Directions:
When a line in the listing contains the string "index", pick it out and copy it.
•••
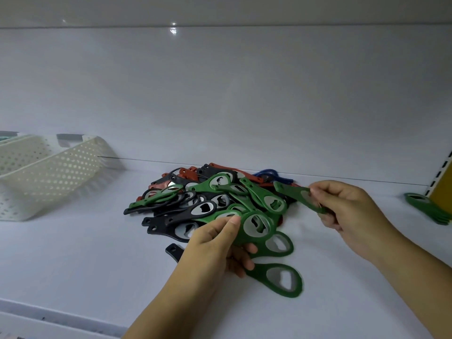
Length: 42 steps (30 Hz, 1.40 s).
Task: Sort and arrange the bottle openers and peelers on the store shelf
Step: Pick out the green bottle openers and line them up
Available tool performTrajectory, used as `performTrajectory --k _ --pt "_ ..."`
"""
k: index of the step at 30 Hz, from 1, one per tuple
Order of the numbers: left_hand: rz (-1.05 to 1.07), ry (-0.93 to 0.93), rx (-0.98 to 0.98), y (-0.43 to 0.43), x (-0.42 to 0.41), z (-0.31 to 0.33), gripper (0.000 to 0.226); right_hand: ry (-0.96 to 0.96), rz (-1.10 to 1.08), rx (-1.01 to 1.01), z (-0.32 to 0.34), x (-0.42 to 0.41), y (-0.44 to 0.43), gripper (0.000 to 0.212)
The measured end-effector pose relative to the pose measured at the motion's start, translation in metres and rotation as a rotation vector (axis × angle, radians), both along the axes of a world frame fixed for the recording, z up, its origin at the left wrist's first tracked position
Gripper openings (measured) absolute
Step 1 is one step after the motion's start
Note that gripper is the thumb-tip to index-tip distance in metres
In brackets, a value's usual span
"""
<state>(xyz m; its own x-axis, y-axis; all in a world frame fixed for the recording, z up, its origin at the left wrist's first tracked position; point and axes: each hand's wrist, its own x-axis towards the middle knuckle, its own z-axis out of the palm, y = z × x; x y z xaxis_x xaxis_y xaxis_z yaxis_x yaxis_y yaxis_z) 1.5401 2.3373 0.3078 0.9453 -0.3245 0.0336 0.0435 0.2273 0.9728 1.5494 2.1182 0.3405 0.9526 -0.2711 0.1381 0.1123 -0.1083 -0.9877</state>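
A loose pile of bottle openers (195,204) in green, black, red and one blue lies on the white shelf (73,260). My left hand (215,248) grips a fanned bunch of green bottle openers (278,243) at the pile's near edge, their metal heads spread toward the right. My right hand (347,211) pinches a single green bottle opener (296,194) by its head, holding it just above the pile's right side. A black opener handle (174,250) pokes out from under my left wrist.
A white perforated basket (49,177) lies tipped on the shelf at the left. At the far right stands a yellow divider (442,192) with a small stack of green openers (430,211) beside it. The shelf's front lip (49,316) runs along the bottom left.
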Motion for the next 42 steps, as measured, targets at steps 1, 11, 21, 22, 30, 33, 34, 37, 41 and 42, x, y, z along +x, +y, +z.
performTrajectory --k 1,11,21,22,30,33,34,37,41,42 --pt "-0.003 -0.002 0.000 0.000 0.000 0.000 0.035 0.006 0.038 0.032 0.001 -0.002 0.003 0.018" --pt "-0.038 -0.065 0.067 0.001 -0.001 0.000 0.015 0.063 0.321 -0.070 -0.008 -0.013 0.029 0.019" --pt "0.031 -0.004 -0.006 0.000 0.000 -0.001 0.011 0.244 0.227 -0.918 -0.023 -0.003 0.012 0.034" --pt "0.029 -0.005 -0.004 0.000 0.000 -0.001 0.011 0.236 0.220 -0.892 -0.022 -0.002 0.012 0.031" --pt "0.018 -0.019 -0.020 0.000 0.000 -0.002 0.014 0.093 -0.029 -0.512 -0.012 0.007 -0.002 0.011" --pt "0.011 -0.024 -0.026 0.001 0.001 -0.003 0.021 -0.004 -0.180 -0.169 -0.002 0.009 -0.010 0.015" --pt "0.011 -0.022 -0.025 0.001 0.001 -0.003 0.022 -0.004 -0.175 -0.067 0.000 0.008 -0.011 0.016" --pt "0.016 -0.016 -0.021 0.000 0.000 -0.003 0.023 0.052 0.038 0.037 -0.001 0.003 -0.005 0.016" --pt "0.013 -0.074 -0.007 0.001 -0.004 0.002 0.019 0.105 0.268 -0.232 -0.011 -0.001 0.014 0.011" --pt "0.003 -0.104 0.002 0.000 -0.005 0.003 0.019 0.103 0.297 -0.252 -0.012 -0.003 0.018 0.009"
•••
Expected answer:
k: index of the step at 30 Hz, from 1, one per tuple
Note that gripper is the thumb-tip to index-tip distance in metres

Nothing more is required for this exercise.